As my unit prepared to redeploy from Iraq in 2004, we were given a somewhat clumsy speech about preventing incidents of family violence against our wives –a briefing that excluded issues related to me and other women Soldiers, since Don’t Ask, Don’t Tell was still in effect.
Once we all got home, little information and relatively few resources were available to help any of us reintegrate. Before long, I felt overwhelmed and hopeless, but was too ashamed of looking weak to admit that I was considering suicide. Luckily, with support from friends, family, and VA, over time I successfully navigated the journey to my new normal.
Unfortunately, many servicemembers, Veterans, their families, survivors and other civilians struggle to cope effectively with life’s challenges, as I did. But some of them do not find a clear path to recovery.
The national tragedy of suicide is a public health issue and the Department of Veterans Affairs has an obligation – and an opportunity – to lead the way in combating it as the largest integrated healthcare system in the country.
Here at VA, we have devoted unprecedented resources to this issue, including an ongoing expansion of the Veterans Crisis Line, which is available to those in need by phone, chat, or text. In addition, every VA Medical Center has a specially-trained Suicide Prevention Coordinator or team. We have also taken steps to ensure women Veterans are recognized and served based on their unique needs as women, not as just “another customer.” We are prominently featured in Make the Connection, VA’s peer-to-peer platform, and VA has free services to help Veterans recover from Military Sexual Trauma (which a higher percent of women have experienced).
We recognize, however, that more can be learned and done: women Veterans have been found to be at higher risk for suicide than women non-Veterans. That’s why VA supported the Female Veteran Suicide Prevention Act, while noting that we require additional appropriations to implement it as written. The bill, which was signed into law by President Obama June 30, requires the department to identify which VA mental health care and suicide prevention programs are most effective for women Veterans and those having the highest satisfaction rates among women Veterans. What works and how women veterans feel about it is the path to greater understanding and impact.

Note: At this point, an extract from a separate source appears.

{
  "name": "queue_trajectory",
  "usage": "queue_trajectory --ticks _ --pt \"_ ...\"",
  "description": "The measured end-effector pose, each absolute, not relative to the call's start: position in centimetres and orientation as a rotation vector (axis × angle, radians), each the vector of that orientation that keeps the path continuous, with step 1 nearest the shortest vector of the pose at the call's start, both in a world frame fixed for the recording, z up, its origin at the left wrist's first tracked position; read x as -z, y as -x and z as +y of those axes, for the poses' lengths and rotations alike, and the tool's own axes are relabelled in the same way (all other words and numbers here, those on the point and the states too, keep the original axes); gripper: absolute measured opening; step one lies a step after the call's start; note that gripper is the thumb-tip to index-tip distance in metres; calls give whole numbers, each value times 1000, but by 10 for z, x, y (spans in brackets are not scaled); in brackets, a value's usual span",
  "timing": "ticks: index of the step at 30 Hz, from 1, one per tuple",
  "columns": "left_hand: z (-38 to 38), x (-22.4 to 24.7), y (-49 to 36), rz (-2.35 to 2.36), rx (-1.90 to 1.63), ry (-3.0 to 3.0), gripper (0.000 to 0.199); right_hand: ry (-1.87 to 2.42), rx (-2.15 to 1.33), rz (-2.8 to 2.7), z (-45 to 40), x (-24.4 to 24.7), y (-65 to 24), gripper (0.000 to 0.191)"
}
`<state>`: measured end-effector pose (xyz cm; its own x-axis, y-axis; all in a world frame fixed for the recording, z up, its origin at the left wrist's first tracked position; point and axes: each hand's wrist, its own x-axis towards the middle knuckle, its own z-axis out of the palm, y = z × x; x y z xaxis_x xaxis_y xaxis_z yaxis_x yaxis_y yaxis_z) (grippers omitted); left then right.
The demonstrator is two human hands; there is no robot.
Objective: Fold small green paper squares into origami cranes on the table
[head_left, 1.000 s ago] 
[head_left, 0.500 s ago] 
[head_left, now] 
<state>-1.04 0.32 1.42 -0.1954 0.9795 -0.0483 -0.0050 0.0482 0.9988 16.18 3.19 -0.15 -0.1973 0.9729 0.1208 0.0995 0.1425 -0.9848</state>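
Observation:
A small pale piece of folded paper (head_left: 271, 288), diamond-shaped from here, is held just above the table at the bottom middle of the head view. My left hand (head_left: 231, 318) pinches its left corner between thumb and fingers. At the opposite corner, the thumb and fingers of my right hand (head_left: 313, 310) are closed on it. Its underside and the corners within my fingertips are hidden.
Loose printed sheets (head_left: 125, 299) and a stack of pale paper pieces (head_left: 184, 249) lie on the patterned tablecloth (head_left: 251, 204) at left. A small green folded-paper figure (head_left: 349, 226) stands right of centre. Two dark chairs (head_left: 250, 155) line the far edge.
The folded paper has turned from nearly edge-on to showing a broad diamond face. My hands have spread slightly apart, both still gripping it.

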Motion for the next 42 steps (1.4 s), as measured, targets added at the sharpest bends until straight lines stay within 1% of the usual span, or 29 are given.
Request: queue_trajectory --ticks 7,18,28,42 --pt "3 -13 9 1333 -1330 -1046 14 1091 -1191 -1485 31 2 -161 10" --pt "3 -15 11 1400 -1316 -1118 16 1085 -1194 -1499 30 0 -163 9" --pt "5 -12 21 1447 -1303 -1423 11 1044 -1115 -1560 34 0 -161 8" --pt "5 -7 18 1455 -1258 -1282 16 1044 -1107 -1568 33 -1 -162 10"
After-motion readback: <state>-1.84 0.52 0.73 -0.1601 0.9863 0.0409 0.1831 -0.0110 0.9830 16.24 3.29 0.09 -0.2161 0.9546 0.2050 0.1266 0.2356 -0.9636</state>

We welcome these mandates.
Establishing which mental health programs are most effective for women Veterans will go a long way in ensuring they are receiving the best care possible, tailored to their unique needs, and will help inform the national dialogue on what works to prevent suicide. VA recognizes that gender-related issues can be important components of care, and the Female Veteran Suicide Prevention Act gives us more tools to analyze the data so we will be able to focus our resources on the most effective treatments that bring the greatest satisfaction to women Veterans and save lives.
Kayla Williams is the director of the Center for Women Veterans at VA Central Office, in Washington, D.C. The center monitors VA’s administration of benefits and services for women Veterans and promotes recognition of contributions made by women who served in the armed forces.